I awoke this morning with a sinking feeling that Yeye’s condition had worsened still and a burden to pray for her. I told God that I don’t really even know what to pray any more. I’ve prayed for healing, physically and spiritually. I’ve prayed for ease of breathing, for a break from the constant work of each new breath. I’ve prayed that her family will care for her well, feed her nutritious foods and supply her with lots of water. I’ve told God that I don’t understand His ways and that I really cannot expect to understand the thoughts of the One who created all. And I’ve determined to trust Him through it all, even when it makes no earthly sense. This morning I prayed all those prayers again, with weeping and a keen knowledge that Yeye’s life hangs in the balance.

Only a couple hours after that prayer Yeye’s older brother, Sufayo, came with word that Yeye is complaining of pain in her chest and belly, that she is having trouble breathing, and that she is not eating. My heart sunk. I feared, of course, the worst. Could this be Yeye’s last day? Did we really do her any favors by treating her TB and prolonging her suffering? Did she ever see clearly the love of Christ in our efforts to heal her body?

As we prepared the necessary medications, I felt as if our efforts were futile, like I was fighting a raging forest fire with a measly little water gun. But this battle must be fought. We must be faithful to the task put before us.

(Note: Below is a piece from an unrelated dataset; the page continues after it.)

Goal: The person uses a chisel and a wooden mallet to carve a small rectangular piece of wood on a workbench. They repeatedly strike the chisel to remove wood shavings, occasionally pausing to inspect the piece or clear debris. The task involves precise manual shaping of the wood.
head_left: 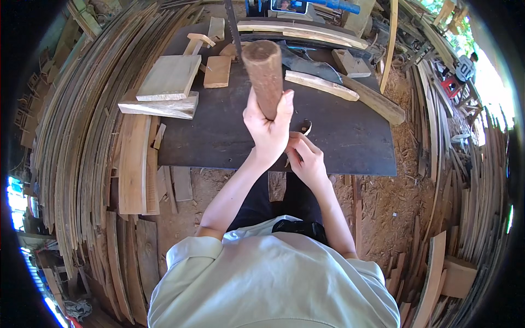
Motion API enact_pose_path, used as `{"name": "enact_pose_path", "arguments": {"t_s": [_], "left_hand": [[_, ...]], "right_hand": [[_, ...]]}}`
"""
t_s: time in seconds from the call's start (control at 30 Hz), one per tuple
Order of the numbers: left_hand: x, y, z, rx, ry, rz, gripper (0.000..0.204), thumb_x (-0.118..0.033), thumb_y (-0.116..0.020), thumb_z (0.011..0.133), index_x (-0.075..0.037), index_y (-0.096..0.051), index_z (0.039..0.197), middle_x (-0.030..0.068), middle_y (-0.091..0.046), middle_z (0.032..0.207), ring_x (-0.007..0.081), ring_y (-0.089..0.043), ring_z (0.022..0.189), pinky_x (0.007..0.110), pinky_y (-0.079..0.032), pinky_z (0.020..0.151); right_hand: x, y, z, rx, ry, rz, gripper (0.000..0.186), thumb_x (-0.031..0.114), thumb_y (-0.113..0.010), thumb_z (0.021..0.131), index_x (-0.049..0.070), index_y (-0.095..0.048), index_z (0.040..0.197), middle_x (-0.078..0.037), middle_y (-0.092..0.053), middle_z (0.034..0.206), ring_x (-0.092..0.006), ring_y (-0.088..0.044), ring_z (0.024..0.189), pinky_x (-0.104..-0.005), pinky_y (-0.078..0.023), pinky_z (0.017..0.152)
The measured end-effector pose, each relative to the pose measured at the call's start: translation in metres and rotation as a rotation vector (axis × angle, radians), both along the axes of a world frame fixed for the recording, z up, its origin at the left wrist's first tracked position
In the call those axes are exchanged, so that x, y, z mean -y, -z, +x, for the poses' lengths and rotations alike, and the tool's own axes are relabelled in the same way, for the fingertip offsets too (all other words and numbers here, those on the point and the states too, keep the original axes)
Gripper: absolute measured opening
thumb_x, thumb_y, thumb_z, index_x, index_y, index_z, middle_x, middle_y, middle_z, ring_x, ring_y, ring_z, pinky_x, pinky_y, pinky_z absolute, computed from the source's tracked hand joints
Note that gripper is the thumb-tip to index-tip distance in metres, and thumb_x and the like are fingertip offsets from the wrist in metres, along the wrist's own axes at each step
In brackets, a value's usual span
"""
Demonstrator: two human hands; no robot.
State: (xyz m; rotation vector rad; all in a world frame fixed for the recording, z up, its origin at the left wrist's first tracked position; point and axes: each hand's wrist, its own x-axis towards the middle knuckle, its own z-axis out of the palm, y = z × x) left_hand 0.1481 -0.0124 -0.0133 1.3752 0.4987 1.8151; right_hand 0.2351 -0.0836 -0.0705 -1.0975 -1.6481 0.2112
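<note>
My left hand [266, 130] is closed around a round wooden log piece [264, 76] with brownish bark-like sides. The log stands nearly upright above the dark tabletop [219, 134], its cut end facing up. Just below and to the right, my right hand [307, 157] is held low over the table's near edge with its fingers pinched together. A small curled strip [308, 128], pale and dark, shows just beyond these fingers. Whether the fingers grip that strip or something else is hidden.
Pale thick boards [169, 76] are stacked at the table's left, beside a small wood block [217, 72]. A narrow dark vertical blade-like strip [232, 27] rises behind the log. Long wood pieces [322, 86] lie at right. Tall plank piles [82, 136] flank both sides. A person [465, 68] sits far right.
</note>
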Motion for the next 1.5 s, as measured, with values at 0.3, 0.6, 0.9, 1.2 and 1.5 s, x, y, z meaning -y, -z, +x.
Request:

I would want nothing else but to care for children like Yeye, to show them the love of Christ, to lead them to the one who gives life. But that is perhaps where I feel the most powerless. I long to share with her the love and grace and power of Christ, but I do not have the words. I cannot yet speak the language. I told God today how I want to share His Gospel of hope with Yeye and then my heart cried out, ”Lord, please give me the words!”

Yeye continues to fight weakly for life. Her heart, strained by all the work of recent months, continues to do its job, and her lungs, filled with infectious material, somehow find enough air to keep her alive. But in her eyes I see that she is tired, that she knows death may come soon.

I don’t know what our Sovereign Lord has designed to do with Yeye’s precious life. I know not whether this disease will claim her or if she will be miraculously healed; it will take a miracle. I don’t know if she will become a great warrior for Christ or if she will never know Him. I only know that my Lord is faithful and that I am called to follow His example.